Work task:
Each line below should be repeated exactly, but no picture should be carried over.

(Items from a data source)
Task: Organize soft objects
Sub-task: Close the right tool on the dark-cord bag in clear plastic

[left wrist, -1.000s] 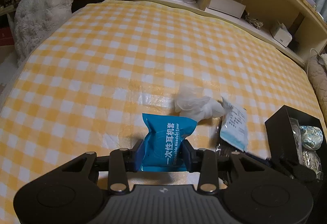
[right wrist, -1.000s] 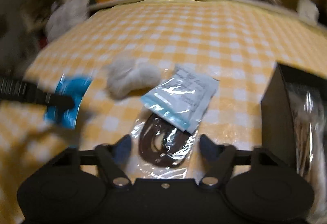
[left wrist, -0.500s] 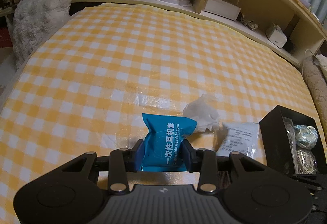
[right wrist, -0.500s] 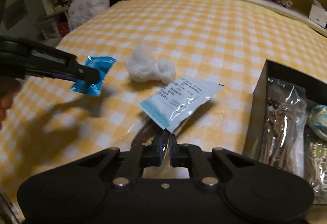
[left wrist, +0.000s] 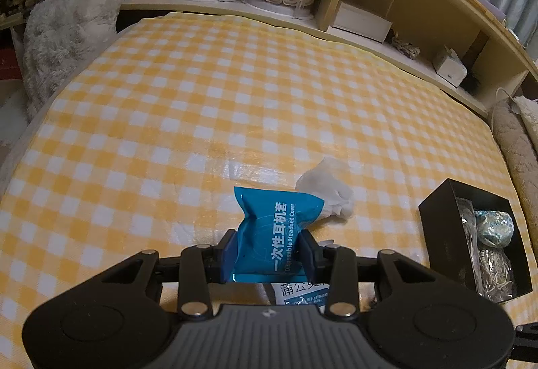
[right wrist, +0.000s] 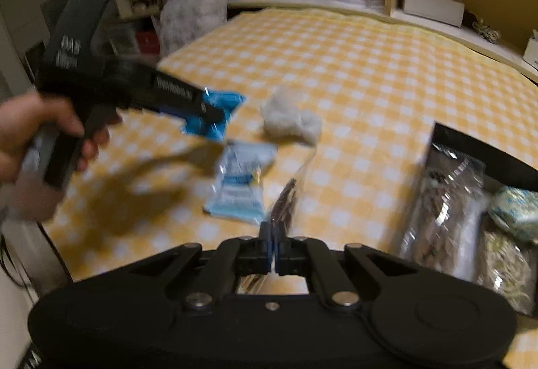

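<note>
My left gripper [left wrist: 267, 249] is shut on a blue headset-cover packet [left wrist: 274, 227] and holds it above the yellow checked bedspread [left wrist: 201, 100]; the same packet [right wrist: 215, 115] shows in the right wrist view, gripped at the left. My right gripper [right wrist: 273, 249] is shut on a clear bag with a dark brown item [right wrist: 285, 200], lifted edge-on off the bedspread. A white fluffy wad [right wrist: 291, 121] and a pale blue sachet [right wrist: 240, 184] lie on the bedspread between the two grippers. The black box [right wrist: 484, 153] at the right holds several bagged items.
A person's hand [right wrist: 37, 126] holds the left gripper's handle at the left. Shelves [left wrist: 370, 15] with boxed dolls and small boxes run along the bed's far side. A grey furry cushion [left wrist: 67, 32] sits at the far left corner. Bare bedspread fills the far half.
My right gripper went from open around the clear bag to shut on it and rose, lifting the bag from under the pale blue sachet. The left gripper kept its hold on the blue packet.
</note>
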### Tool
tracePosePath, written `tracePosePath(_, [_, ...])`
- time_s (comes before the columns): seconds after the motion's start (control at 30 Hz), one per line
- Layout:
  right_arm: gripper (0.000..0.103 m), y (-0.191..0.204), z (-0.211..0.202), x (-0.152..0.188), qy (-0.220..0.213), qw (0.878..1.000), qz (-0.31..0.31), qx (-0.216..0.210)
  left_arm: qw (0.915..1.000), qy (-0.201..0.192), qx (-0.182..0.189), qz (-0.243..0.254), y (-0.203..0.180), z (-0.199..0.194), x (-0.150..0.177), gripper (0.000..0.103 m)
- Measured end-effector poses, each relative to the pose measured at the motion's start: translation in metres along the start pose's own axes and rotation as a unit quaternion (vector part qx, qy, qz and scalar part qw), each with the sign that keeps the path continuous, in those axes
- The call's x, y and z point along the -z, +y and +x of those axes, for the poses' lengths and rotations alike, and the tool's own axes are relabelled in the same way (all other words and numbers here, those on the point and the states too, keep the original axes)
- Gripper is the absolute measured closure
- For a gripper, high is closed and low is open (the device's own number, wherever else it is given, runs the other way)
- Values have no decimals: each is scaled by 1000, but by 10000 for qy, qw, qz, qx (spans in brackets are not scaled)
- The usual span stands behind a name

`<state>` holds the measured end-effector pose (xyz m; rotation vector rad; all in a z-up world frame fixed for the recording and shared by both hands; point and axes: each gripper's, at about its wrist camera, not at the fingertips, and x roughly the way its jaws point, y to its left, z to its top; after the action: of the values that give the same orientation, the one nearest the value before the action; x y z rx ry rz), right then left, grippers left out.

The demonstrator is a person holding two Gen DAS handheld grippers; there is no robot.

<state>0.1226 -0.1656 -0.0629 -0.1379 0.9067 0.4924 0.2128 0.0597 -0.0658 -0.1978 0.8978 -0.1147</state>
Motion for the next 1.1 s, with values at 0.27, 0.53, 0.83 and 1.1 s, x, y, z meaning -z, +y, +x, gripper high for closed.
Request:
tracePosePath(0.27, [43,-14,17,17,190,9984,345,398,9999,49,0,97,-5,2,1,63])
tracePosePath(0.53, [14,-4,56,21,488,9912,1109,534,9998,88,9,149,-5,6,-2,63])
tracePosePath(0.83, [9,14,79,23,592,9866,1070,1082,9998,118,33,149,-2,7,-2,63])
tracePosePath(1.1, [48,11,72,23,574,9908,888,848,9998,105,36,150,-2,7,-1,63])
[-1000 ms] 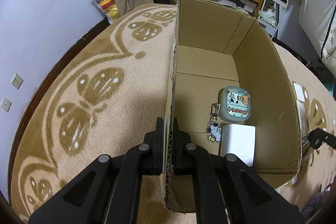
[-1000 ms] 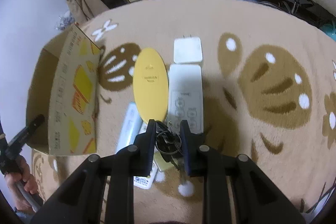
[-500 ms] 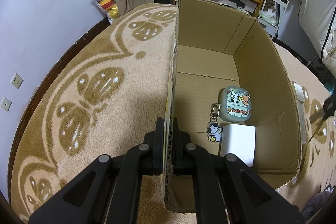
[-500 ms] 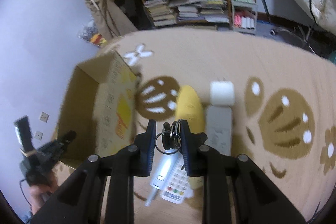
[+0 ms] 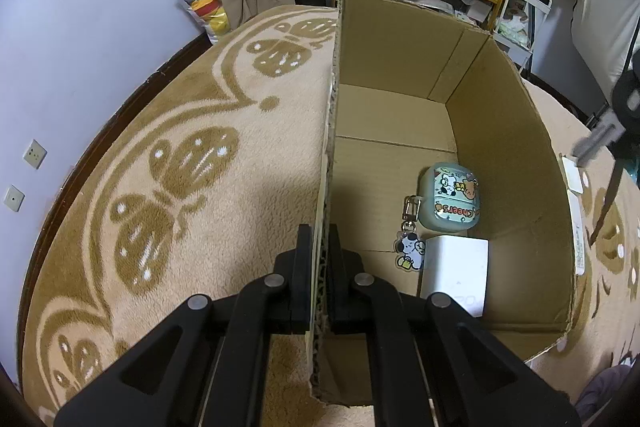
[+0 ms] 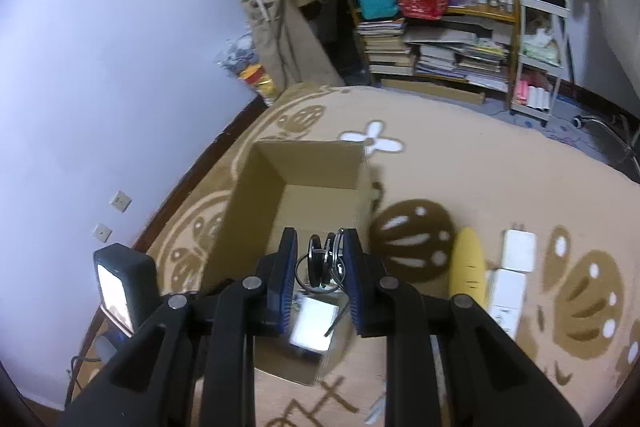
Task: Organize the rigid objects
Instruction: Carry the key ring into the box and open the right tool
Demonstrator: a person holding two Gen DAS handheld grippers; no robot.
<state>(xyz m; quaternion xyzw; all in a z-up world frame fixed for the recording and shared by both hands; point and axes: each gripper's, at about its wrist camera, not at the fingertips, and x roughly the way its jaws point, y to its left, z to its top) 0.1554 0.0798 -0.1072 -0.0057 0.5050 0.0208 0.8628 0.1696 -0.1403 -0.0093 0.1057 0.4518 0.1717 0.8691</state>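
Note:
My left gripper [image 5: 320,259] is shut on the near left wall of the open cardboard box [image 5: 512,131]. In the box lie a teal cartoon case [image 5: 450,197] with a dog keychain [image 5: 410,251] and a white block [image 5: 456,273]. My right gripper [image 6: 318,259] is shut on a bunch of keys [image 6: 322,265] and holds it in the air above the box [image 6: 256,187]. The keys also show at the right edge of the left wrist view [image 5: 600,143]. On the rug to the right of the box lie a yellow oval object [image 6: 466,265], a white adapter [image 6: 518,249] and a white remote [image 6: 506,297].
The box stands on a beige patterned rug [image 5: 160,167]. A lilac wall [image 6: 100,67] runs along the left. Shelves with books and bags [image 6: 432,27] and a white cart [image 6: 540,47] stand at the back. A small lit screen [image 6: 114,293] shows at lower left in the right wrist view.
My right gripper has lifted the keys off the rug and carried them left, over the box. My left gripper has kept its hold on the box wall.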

Solution below:
Task: Organize soft objects
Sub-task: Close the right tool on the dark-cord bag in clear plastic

[left wrist, -1.000s] 
[right wrist, -1.000s] 
[left wrist, -0.500s] 
[right wrist, -0.500s] 
[left wrist, +0.000s] 
[right wrist, +0.000s] 

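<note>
My left gripper [left wrist: 267, 249] is shut on a blue headset-cover packet [left wrist: 274, 227] and holds it above the yellow checked bedspread [left wrist: 201, 100]; the same packet [right wrist: 215, 115] shows in the right wrist view, gripped at the left. My right gripper [right wrist: 273, 249] is shut on a clear bag with a dark brown item [right wrist: 285, 200], lifted edge-on off the bedspread. A white fluffy wad [right wrist: 291, 121] and a pale blue sachet [right wrist: 240, 184] lie on the bedspread between the two grippers. The black box [right wrist: 484, 153] at the right holds several bagged items.
A person's hand [right wrist: 37, 126] holds the left gripper's handle at the left. Shelves [left wrist: 370, 15] with boxed dolls and small boxes run along the bed's far side. A grey furry cushion [left wrist: 67, 32] sits at the far left corner. Bare bedspread fills the far half.
My right gripper went from open around the clear bag to shut on it and rose, lifting the bag from under the pale blue sachet. The left gripper kept its hold on the blue packet.
</note>
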### Tool
tracePosePath, written `tracePosePath(_, [_, ...])`
- time_s (comes before the columns): seconds after the motion's start (control at 30 Hz), one per line
- Layout:
  right_arm: gripper (0.000..0.103 m), y (-0.191..0.204), z (-0.211..0.202), x (-0.152..0.188), qy (-0.220..0.213), qw (0.878..1.000), qz (-0.31..0.31), qx (-0.216..0.210)
  left_arm: qw (0.915..1.000), qy (-0.201..0.192), qx (-0.182..0.189), qz (-0.243..0.254), y (-0.203..0.180), z (-0.199..0.194), x (-0.150..0.177), gripper (0.000..0.103 m)
- Measured end-effector poses, each relative to the pose measured at the motion's start: translation in metres along the start pose's own axes and rotation as a unit quaternion (vector part qx, qy, qz and scalar part qw), each with the sign that keeps the path continuous, in those axes
- The call's x, y and z point along the -z, +y and +x of those axes, for the poses' lengths and rotations alike, and the tool's own axes are relabelled in the same way (all other words and numbers here, those on the point and the states too, keep the original axes)
- Gripper is the absolute measured closure
- For a gripper, high is closed and low is open (the device's own number, wherever else it is given, runs the other way)
- Values have no decimals: each is scaled by 1000, but by 10000 for qy, qw, qz, qx (spans in brackets are not scaled)
- The usual span stands behind a name

`<state>` holds the measured end-effector pose (xyz m; rotation vector rad; all in a z-up world frame fixed for the recording and shared by both hands; point and axes: each gripper's, at about its wrist camera, not at the fingertips, and x roughly the way its jaws point, y to its left, z to its top; after the action: of the values that give the same orientation, the one nearest the value before the action; x y z rx ry rz), right then left, grippers left out.

The demonstrator is a person holding two Gen DAS handheld grippers; there is no robot.

<state>0.1226 -0.1656 -0.0629 -0.1379 0.9067 0.4924 0.2128 0.0597 -0.0658 -0.1978 0.8978 -0.1147</state>
Motion for the next 1.1 s, with values at 0.27, 0.53, 0.83 and 1.1 s, x, y, z meaning -z, +y, +x, gripper high for closed.
Request:
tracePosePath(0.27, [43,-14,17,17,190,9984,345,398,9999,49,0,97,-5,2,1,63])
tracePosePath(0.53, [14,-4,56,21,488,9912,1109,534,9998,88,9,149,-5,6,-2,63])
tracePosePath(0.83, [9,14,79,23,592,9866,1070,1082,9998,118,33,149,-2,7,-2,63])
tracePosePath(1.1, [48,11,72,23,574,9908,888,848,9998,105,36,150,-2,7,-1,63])
[-1000 ms] 
[-1000 ms] 
[-500 ms] 
[-500 ms] 
[+0 ms] 
[+0 ms] 
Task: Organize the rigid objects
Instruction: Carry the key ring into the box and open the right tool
Demonstrator: a person holding two Gen DAS handheld grippers; no robot.
<state>(xyz m; quaternion xyzw; all in a z-up world frame fixed for the recording and shared by both hands; point and axes: each gripper's, at about its wrist camera, not at the fingertips, and x roughly the way its jaws point, y to its left, z to its top) 0.1554 0.0798 -0.1072 -0.0057 0.5050 0.0208 0.8628 0.1696 -0.1403 -0.0093 0.1057 0.4518 0.1717 0.8691</state>
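Note:
My left gripper [image 5: 320,259] is shut on the near left wall of the open cardboard box [image 5: 512,131]. In the box lie a teal cartoon case [image 5: 450,197] with a dog keychain [image 5: 410,251] and a white block [image 5: 456,273]. My right gripper [image 6: 318,259] is shut on a bunch of keys [image 6: 322,265] and holds it in the air above the box [image 6: 256,187]. The keys also show at the right edge of the left wrist view [image 5: 600,143]. On the rug to the right of the box lie a yellow oval object [image 6: 466,265], a white adapter [image 6: 518,249] and a white remote [image 6: 506,297].
The box stands on a beige patterned rug [image 5: 160,167]. A lilac wall [image 6: 100,67] runs along the left. Shelves with books and bags [image 6: 432,27] and a white cart [image 6: 540,47] stand at the back. A small lit screen [image 6: 114,293] shows at lower left in the right wrist view.
My right gripper has lifted the keys off the rug and carried them left, over the box. My left gripper has kept its hold on the box wall.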

No further work is required for this exercise.